Our method is illustrated in Figure 2. Given a 3D mesh, we represent its texture as an implicit function defined on its surface - an MLP mapping from 2D coordinates on the surface to RGB color values, resembling a NeRF [19]. For compact representation and faster inference, hash grid [21] is adopted in our implementation.

During training, the parameterized texture is optimized to encode a high-quality texture corresponding to a text prompt. Inspired by DreamFusion [22], we acquire supervision signal from a high-capacity text-to-image diffusion model, such as Stable Diffusion. Specifically, the texture is randomly initialized in the beginning. In each training step, 2D images of the textured mesh are produced by a differentiable renderer from random view points, and are iteratively refined via the score distillation sampling (SDS) process by the text-to-image diffusion model. The SDS loss backprops to the MLP through the differentiable renderer.

To improve texture quality and speed-up convergence, we introduce additional depth conditioning for the text-to-image diffusion model, as depth information removes a lot of ambiguities, and helps enhance cross-view consistency. To this end, we leverage a version of Stable Diffusion model that conditions on a depth image ¹¹1https://huggingface.co/stabilityai/stable-diffusion-2-depth in addition to text. During training, the depth image is acquired by rendering from the 3D mesh.

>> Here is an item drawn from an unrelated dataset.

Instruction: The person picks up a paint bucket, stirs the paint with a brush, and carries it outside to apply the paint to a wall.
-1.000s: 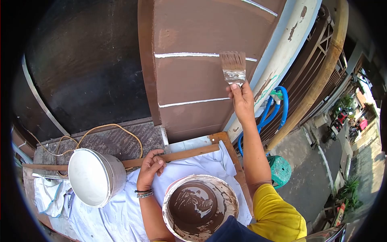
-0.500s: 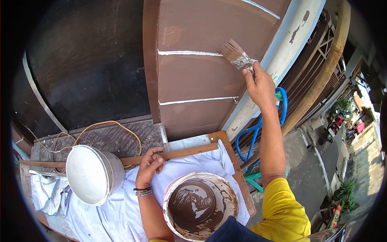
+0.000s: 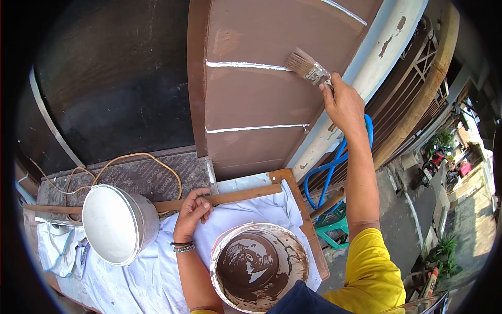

When the optimization completes, the texture can be exported by querying each point on the 3D surface. It is then stored as a 2D image and a UV map, suitable for further rendering or editing with ease.

2 Experiment

We use 3D models from Objaverse [4] (a large open-sourced dataset of objects with 800K+ textured models with descriptive captions and tags) to test our approach.

For the main experiments, we run EucliDreamer on a set of 3D meshes from Objaverse. Qualitatively, we compare EucliDreamer visually with other 3D texturing methods, including Text2Tex [3], CLIPMesh [20], and Latent-Paint [18]. Quantitatively, we conduct a user study involving 28 professionals in 3D content creation. They are asked to rank the textures generated by different methods in terms of quality.

Additionally, we demonstrate that EucliDreamer can easily generate diverse art styles for the same object via text prompting. Due to page limit, these results are shown in Figure 8 in supplementary materials.

The hyperparameters of the system is selected to optimize the generation quality. Due to page limit, the detailed study of the effect of these parameters and other implementation details can be found in Supplementary Materials 6. For all experiments, we use concise text prompts to specify the content and style, e.g. ”3D rendering of a [description of the object], realistic, high-quality”.

3 Results

3.1 Visual Benchmark on Objaverse Models

Figure 3 shows some qualitative results. Overall, the generated textures are of superior quality in terms of the realism, the level of detail, cross-view consistency and aesthetics. Notice on the dumpster model, EucliDreamer even accurately captured the specular pattern of the metallic material, a special trait resembling texture baking. For the compass model, not only the coloring is realistic, it also accurately recovers the details such as the characters and the small decorations on the rim.

3.2 User Study on Generation Quality

We invited 28 participants for the user study who are professionals in game industry and 3D content creation, including engineers, researchers and artist. Most of them are experienced with the 3D modeling workflow and downstream applications, thus we expect them to be decent critics of generation quality.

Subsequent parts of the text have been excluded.